- [TASK ITEM]:
Look through the data below for the line with "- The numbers" and the line with "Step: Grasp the", then output those two and all lines in between, exactly as written.

- [MATERIAL SHOWN]:

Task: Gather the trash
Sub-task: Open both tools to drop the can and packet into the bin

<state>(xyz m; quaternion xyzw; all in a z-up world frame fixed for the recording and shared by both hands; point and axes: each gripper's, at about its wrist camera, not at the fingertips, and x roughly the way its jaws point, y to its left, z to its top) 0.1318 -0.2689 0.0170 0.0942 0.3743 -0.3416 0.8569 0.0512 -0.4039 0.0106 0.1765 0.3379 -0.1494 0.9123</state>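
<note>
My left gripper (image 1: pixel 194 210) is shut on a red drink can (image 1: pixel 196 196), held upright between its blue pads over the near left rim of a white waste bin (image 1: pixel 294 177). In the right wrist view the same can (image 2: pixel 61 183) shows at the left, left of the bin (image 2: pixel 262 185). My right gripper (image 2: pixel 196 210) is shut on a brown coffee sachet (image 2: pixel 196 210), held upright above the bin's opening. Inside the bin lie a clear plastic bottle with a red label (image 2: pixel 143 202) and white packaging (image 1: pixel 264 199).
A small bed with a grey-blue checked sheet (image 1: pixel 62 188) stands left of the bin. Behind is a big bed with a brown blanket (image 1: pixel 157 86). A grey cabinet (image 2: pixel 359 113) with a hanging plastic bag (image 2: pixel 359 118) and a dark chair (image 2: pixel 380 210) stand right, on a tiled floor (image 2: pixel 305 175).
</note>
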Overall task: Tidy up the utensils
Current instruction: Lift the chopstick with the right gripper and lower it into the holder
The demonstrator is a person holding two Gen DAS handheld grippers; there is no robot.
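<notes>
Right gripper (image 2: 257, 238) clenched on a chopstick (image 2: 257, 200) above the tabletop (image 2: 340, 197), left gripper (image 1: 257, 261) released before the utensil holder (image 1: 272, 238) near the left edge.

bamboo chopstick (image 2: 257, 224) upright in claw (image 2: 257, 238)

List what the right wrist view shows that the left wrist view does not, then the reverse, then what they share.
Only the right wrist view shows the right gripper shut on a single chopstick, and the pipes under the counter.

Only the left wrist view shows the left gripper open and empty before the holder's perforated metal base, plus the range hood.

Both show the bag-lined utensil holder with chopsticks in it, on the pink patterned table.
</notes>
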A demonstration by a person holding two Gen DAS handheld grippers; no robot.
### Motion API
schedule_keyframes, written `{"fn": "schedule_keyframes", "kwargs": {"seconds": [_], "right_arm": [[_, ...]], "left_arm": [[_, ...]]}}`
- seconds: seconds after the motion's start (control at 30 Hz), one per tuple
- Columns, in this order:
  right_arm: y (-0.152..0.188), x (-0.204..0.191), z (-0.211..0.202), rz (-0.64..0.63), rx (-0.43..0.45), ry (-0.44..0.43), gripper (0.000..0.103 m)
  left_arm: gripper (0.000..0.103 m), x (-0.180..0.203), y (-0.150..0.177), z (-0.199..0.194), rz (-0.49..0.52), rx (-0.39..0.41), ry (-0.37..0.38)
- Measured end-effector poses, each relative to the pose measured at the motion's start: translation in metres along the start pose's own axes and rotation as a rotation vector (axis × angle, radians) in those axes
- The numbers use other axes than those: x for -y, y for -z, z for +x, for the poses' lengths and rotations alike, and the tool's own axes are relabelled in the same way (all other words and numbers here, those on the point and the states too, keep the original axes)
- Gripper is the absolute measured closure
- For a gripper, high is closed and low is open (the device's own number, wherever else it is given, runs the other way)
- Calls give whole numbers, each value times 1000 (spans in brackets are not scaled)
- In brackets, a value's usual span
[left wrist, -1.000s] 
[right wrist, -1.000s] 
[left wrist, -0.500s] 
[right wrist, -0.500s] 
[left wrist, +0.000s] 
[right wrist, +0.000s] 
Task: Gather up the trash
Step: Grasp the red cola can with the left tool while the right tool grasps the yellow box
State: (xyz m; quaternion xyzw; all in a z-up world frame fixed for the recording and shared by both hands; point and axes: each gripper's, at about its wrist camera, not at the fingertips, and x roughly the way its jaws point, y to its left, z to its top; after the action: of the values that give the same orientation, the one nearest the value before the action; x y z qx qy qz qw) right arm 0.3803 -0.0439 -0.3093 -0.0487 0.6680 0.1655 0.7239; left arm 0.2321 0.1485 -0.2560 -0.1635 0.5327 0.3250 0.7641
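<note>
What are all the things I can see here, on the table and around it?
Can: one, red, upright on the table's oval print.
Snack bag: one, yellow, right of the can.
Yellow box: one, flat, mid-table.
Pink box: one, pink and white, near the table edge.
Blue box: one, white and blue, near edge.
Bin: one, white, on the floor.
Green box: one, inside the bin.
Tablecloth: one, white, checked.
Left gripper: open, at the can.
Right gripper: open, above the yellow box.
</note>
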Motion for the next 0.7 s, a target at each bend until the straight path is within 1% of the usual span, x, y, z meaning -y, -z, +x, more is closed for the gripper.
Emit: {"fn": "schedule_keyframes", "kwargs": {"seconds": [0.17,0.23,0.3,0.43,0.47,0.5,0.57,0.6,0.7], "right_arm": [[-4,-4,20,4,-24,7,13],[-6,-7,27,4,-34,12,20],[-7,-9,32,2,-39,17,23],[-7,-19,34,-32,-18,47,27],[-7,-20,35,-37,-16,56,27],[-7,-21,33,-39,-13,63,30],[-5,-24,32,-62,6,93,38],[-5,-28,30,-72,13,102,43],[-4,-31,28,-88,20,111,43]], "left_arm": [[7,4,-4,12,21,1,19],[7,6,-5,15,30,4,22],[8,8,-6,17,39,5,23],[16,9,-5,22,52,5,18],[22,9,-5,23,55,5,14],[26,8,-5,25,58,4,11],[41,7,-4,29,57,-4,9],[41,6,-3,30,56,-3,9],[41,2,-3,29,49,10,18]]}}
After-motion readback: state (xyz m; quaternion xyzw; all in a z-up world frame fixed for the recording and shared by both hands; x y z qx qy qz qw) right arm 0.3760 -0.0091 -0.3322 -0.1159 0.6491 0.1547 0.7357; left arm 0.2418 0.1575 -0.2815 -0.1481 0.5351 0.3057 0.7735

- [ANSWER TO THIS EXERCISE]:
- The numbers use other axes than those: x for -y, y for -z, z for +x, for the poses' lengths and rotations alike, and the tool's own axes are relabelled in the same way (all other words and numbers here, those on the point and the states too, keep the original axes)
- Gripper is the absolute measured closure
- For a gripper, high is closed and low is open (the device's own number, wherever else it is given, runs the other way)
- Calls give whole numbers, each value times 1000 (spans in brackets are not scaled)
- In brackets, a value's usual span
[left wrist, -1.000s] 
[right wrist, -1.000s] 
[left wrist, -0.500s] 
[right wrist, -0.500s] 
[left wrist, +0.000s] 
[right wrist, +0.000s] 
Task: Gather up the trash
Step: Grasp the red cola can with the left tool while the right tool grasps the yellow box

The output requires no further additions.